---------- Material to process

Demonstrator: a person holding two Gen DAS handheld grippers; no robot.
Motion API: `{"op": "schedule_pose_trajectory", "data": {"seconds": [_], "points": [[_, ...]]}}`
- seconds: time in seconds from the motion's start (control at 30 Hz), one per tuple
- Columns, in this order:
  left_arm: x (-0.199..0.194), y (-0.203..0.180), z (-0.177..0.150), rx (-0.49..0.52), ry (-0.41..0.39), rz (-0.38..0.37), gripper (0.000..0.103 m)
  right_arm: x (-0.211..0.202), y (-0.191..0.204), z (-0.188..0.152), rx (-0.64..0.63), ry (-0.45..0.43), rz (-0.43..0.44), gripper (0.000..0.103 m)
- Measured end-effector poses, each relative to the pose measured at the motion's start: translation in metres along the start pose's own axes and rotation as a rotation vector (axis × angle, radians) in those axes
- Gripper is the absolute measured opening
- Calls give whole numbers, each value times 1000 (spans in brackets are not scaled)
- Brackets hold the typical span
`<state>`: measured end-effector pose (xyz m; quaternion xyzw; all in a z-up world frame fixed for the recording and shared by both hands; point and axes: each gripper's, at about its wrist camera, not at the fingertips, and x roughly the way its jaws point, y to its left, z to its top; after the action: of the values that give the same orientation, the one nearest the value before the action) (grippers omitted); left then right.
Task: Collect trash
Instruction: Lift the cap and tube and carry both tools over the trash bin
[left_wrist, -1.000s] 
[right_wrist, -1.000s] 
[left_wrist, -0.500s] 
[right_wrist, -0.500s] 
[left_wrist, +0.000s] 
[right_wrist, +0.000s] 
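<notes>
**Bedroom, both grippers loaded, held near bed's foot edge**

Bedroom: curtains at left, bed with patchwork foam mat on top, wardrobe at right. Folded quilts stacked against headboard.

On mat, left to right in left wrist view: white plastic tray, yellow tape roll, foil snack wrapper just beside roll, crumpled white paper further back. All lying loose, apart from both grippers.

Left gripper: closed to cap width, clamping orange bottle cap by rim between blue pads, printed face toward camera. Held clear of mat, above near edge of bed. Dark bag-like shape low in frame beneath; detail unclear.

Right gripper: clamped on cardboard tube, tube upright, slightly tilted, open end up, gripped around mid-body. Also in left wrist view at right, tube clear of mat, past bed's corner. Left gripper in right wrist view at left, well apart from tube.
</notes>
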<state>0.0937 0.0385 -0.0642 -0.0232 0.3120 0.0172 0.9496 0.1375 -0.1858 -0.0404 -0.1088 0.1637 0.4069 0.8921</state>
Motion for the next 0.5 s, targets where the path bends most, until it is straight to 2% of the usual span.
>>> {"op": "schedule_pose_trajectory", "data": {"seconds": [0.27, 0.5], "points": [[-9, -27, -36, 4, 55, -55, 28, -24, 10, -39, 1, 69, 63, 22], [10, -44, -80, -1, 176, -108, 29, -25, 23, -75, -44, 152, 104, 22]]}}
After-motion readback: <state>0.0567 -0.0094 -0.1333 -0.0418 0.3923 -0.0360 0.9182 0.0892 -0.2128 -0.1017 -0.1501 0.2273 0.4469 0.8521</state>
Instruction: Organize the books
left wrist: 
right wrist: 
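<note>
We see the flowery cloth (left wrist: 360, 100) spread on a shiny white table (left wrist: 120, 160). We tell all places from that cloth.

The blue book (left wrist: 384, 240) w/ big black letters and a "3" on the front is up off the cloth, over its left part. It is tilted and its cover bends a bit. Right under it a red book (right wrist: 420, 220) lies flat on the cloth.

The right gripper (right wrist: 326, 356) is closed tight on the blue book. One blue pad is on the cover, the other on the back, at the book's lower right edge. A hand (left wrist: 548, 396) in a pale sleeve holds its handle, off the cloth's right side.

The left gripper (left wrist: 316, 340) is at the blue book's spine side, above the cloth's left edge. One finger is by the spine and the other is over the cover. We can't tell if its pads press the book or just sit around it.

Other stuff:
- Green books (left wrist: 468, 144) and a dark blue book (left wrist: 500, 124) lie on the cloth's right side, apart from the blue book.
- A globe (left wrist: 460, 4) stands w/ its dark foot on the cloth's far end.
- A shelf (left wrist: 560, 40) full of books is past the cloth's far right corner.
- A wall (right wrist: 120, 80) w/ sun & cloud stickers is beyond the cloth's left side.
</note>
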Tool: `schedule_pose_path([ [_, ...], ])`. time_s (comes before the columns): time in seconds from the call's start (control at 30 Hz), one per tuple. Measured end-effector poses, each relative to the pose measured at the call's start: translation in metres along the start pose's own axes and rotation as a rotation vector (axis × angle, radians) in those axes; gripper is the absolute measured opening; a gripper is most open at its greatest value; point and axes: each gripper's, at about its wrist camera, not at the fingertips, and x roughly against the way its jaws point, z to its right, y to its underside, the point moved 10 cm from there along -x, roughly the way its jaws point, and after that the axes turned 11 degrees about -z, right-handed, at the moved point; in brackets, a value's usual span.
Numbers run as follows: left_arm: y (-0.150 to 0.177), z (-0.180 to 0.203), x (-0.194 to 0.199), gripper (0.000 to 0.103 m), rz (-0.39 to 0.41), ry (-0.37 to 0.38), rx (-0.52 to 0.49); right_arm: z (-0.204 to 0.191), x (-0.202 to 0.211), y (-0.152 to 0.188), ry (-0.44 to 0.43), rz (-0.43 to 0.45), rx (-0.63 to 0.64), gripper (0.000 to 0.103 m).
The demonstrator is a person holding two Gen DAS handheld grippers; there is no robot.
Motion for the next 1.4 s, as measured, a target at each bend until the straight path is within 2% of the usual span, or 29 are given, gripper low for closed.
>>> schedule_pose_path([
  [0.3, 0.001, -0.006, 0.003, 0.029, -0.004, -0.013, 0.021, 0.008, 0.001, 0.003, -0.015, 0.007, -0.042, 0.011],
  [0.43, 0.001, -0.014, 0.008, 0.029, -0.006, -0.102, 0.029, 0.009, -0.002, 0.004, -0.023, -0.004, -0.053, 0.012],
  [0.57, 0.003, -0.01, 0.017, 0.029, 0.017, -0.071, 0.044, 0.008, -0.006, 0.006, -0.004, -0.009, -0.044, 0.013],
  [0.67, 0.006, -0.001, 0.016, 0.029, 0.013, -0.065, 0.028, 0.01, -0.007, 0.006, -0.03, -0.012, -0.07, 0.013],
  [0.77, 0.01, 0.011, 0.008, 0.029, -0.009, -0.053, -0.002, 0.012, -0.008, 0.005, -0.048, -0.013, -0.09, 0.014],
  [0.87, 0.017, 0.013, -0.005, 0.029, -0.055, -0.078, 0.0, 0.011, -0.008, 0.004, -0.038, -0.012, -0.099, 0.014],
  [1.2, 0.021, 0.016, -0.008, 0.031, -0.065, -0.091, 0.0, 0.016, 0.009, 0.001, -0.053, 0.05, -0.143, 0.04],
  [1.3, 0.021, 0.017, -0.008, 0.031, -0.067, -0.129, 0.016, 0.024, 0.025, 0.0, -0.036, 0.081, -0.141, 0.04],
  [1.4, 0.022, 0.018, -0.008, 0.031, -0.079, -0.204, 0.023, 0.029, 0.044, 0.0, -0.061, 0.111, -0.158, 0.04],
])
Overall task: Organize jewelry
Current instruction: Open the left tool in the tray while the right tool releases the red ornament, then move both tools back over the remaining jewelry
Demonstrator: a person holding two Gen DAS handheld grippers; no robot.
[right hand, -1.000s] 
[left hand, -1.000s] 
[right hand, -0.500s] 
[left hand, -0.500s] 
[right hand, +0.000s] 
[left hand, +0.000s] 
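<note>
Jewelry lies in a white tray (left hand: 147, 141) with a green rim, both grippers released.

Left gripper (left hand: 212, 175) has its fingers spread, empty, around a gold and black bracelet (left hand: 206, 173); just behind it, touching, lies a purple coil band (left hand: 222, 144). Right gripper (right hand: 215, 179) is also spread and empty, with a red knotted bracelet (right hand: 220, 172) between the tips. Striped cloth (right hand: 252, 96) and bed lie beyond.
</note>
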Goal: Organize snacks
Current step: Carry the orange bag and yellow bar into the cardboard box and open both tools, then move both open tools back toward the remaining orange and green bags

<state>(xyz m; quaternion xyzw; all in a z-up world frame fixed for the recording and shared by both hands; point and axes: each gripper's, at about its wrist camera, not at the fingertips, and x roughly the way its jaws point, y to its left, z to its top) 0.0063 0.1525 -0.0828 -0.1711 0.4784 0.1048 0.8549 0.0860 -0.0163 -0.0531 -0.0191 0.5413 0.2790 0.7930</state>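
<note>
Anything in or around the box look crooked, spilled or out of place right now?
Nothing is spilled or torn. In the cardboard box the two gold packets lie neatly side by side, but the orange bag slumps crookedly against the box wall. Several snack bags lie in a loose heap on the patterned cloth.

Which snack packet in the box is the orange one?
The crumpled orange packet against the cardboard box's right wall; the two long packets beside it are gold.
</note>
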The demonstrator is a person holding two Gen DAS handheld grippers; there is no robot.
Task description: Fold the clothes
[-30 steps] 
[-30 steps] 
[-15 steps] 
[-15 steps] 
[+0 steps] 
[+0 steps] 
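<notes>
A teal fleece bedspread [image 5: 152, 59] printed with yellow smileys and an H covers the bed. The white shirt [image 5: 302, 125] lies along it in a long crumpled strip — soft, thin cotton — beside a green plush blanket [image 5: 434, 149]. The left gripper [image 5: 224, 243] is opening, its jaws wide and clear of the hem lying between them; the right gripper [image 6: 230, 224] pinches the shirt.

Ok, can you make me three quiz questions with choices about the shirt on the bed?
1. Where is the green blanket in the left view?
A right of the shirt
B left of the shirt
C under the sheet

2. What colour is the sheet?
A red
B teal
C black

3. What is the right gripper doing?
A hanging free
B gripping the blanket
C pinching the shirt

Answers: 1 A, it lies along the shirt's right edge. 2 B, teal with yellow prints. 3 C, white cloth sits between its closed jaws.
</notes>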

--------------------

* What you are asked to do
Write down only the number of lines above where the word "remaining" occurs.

* Completed exercise
2